Será, que en delirio, algunos creyeron que las carencias generadas por la violencia prolongada no iban a terminar en una monstruosidad. Falta sentido común, faltan partes del relato para funcionar en equilibrio.

Cuántos cerdos deben estar haciendo lo mismo, revolcándose en el barro ajeno y lavándose las manos; y yo culposa ya no puedo sacarme el olor a cloro pensando que quizás, si limpio todo, en mi cansancio, pueda solucionar el mundo. Ilusa, esto ya se ha hecho antes. Shock, ya no puedo pensar claro.

Establezco un par de verdades para mantenerme a flote. No, no soy culpable del mundo al que fui traída; bastante me ligué las trompas, bastante sané el vínculo con mi madre. ¿Entonces por qué siento que le debo algo a alguien? Crisis de productividad en un sistema capitalista. “Si para la construcción para todo”, dicen; y esperamos en el día de la marmota dándonos contra la pecera.
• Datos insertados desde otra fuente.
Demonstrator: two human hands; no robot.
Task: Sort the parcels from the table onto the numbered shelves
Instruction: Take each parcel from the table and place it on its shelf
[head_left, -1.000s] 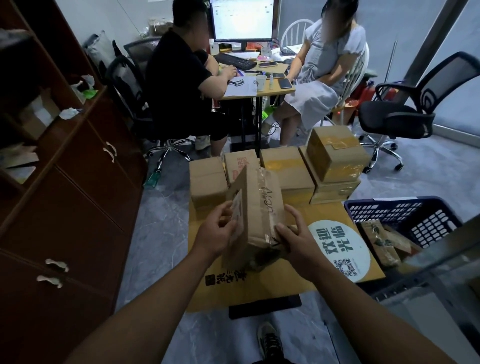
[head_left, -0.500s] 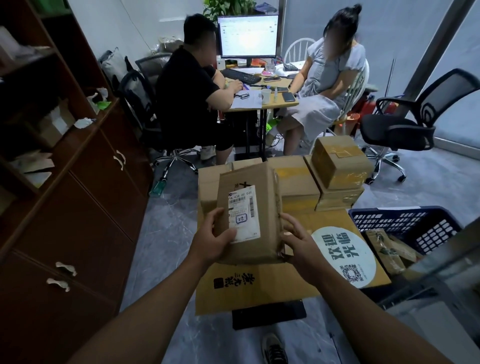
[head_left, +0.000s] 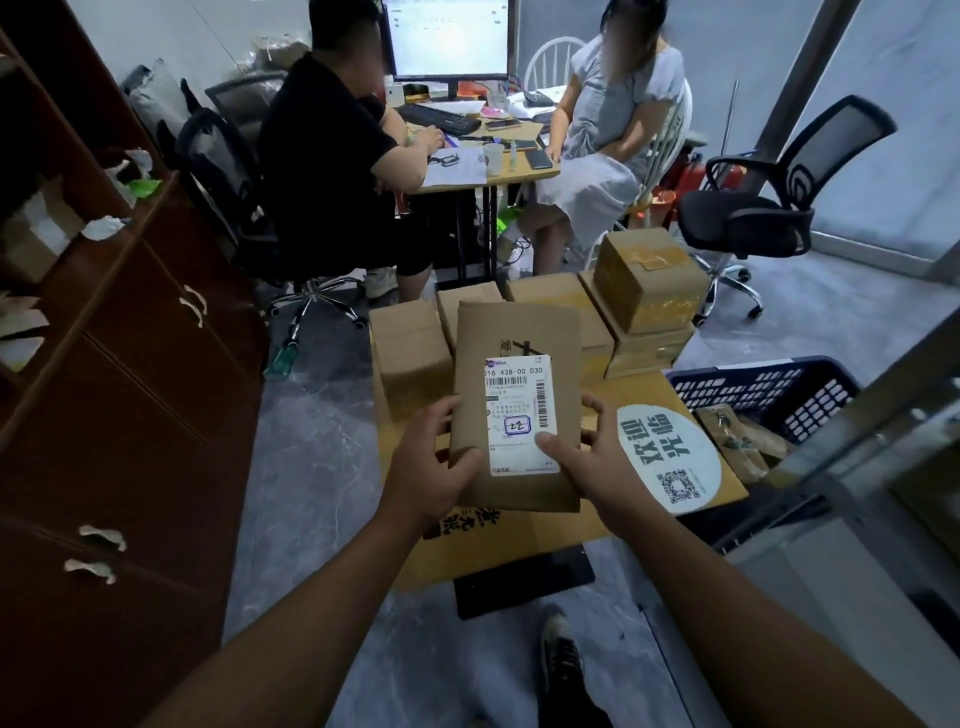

Hay más gente viviendo en la calle que hace dos meses, eso es seguro, hay más gente que pide. Vamos a buscar culpables, vamos a señalarnos con el dedo: será el gobierno anterior, el actual; ¡será tu viejo tarugo!, y esta agresividad de impotencia que no sé por dónde sacar. Inmadurez emocional a presión en un especial de pandemia. ¿Quién nos prepara para la crisis como sociedad?

Cinco femicidios en un mes —daños colaterales, según el presidente de turno—. Vamos a tener miedo cuando caiga la noche en plena tarde y afuera el silencio de caminar solo; el silencio de cementerio de una ciudad dividida entre los que tienen suerte y los que no.

Veo caras de desasosiego, veo piernas saliendo del contenedor. La rueda de la fortuna. Llego a casa extasiada por el humo de las estufas a leña que ya empiezan a prender; un día más en la máquina, me pregunto: ¿Qué pasa con los que quedan afuera de la red?